Note: Patterns are learned automatically from AI investigations with confidence > 0.7. They include a match counter and are continuously validated.

Notifications

Configure response channels to receive alerts when anomalies are detected. Each channel can be filtered by minimum severity to control alert volume.

Response Channels

LogPulse supports four notification channel types:

ChannelConfiguration
EmailSend alerts to one or more email addresses. Supports custom subject templates.
SlackPost alerts to a Slack channel via incoming webhook URL.
WebhookSend JSON payloads to any HTTP endpoint. Useful for custom integrations.
PagerDutyCreate incidents via PagerDuty Events API using a routing key.

Severity Filtering

Each channel has a minimum severity setting. Only anomalies at or above that severity level trigger notifications through that channel. This lets you route critical alerts to PagerDuty while sending informational alerts to Slack.

Tip: Set up multiple channels with different severity thresholds for tiered alerting. For example: Slack for medium+, PagerDuty for critical only.

Service Dependencies

Map relationships between your services to enable impact analysis. Dependencies can be manually created or auto-discovered from log patterns.

Dependency TypeDescription
apiREST or gRPC service-to-service communication.
databaseDatabase connections (PostgreSQL, MySQL, ClickHouse, etc.).
queueMessage queue consumers/producers (RabbitMQ, Kafka, SQS, etc.).
cacheCache layer dependencies (Redis, Memcached, etc.).
storageObject storage dependencies (S3, GCS, etc.).
authAuthentication/authorization service dependencies.

Impact Analysis

When an anomaly is detected, LogPulse analyzes the dependency graph to determine the blast radius. It identifies downstream services that may be affected and upstream services that may be the root cause.

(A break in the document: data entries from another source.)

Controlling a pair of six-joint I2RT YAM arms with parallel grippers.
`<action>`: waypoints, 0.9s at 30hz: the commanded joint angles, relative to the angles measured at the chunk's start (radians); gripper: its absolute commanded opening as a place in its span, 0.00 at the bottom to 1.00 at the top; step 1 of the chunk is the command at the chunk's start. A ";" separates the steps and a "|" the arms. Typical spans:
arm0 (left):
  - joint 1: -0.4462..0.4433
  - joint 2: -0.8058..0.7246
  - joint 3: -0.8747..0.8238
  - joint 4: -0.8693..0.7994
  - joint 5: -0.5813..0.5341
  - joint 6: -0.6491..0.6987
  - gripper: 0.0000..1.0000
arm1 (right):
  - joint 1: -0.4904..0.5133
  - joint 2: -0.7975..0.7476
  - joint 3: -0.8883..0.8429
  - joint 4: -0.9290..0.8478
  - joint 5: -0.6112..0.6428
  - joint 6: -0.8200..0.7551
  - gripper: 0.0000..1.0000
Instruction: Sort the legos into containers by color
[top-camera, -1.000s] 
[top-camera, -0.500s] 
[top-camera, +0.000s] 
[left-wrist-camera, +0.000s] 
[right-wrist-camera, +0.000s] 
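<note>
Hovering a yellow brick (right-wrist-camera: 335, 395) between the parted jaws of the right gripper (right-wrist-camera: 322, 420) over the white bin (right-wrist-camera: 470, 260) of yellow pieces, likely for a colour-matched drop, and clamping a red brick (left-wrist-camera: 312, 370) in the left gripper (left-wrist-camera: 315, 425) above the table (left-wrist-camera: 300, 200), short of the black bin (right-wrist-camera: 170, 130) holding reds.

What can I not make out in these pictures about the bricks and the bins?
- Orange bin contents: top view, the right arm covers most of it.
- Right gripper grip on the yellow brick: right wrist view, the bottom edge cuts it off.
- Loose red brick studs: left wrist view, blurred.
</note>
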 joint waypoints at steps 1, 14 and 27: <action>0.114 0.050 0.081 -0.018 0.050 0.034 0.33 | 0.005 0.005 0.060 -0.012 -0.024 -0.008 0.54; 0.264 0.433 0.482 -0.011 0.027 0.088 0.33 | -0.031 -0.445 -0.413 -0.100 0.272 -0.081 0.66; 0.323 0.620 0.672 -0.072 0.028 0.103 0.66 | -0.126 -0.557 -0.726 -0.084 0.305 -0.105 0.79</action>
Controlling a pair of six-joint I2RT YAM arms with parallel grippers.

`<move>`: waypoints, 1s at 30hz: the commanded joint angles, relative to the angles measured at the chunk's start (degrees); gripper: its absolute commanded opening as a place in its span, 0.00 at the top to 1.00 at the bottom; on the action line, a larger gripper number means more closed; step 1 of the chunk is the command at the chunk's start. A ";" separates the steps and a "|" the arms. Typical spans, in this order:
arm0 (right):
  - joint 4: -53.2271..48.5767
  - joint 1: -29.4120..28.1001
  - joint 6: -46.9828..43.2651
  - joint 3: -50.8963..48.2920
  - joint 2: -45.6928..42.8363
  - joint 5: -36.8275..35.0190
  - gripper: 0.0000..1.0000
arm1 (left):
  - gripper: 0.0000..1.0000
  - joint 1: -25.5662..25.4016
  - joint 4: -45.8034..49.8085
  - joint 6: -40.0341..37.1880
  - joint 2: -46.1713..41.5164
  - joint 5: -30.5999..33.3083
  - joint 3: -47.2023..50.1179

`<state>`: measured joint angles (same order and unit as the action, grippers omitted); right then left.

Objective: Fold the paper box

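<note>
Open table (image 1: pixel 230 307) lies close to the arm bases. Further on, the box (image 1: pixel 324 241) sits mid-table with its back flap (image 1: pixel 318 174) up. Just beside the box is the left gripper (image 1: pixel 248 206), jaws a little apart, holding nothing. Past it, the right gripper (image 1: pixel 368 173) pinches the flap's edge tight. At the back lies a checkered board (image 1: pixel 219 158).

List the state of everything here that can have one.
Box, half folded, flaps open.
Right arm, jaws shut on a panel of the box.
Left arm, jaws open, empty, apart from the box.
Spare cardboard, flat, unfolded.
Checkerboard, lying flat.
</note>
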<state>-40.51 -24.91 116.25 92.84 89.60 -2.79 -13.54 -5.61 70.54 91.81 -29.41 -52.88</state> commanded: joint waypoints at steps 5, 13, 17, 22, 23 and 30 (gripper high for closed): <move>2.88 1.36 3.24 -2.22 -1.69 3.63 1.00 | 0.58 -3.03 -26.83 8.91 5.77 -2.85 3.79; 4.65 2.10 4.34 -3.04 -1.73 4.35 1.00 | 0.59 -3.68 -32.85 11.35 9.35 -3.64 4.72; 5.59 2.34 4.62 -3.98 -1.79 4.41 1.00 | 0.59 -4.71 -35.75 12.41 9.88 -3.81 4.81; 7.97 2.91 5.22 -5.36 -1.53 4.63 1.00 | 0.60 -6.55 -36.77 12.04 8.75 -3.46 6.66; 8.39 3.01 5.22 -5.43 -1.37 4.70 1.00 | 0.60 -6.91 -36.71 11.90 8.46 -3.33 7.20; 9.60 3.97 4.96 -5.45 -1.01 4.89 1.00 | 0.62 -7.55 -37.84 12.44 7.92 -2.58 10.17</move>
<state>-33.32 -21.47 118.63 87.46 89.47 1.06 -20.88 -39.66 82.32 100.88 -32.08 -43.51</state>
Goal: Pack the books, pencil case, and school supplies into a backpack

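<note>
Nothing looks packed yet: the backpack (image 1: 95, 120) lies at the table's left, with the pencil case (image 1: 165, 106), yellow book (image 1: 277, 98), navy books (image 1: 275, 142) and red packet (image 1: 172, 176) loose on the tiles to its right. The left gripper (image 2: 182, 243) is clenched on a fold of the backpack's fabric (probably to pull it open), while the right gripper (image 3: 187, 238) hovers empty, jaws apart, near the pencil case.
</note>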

Note: The impact badge on anomaly cards shows the number of potentially affected downstream services. This helps prioritize response by focusing on anomalies with the widest blast radius.

API Reference

All anomaly detection features are accessible via the REST API. All endpoints require authentication and are scoped to the current organization.

Service Endpoints

MethodEndpointDescription
GET/api/v1/detect/servicesList all monitored services with health status and active anomaly counts.
POST/api/v1/detect/servicesRegister a new service for monitoring.
PUT/api/v1/detect/services/:idUpdate service configuration (sensitivity, intervals, thresholds).
POST/api/v1/detect/services/:id/activateActivate monitoring for a discovered service.
GET/api/v1/detect/services/healthGet overall service health summary (healthy, warning, critical counts).
GET/api/v1/detect/services/:id/baseline-statusGet visual baseline gauges with current vs. expected metrics.

Anomaly Endpoints

MethodEndpointDescription
GET/api/v1/detect/anomaliesQuery anomalies with filters (status, service, severity, time range).
GET/api/v1/detect/anomalies/:idGet detailed anomaly information including metrics and AI investigation results.
PUT/api/v1/detect/anomalies/:id/acknowledgeMark an anomaly as acknowledged.
PUT/api/v1/detect/anomalies/:id/dismissDismiss an anomaly as a false positive.
PUT/api/v1/detect/anomalies/:id/feedbackProvide feedback (true_positive or false_positive).
POST/api/v1/detect/anomalies/:id/investigateTrigger an AI-powered investigation for this anomaly.
GET/api/v1/detect/anomalies/timelineGet anomaly timeline data for visualization.

Response Channel Endpoints

MethodEndpointDescription
GET/api/v1/detect/response-channelsList all configured notification channels.
POST/api/v1/detect/response-channelsCreate a new notification channel (email, Slack, webhook, PagerDuty).
PUT/api/v1/detect/response-channels/:idUpdate channel configuration.
DELETE/api/v1/detect/response-channels/:idDelete a notification channel.

Dependency Endpoints

MethodEndpointDescription
GET/api/v1/detect/dependenciesGet the service dependency graph.
POST/api/v1/detect/dependenciesCreate a dependency relationship between two services.
DELETE/api/v1/detect/dependencies/:idRemove a dependency relationship.
POST/api/v1/detect/dependencies/:id/confirmConfirm an auto-discovered dependency.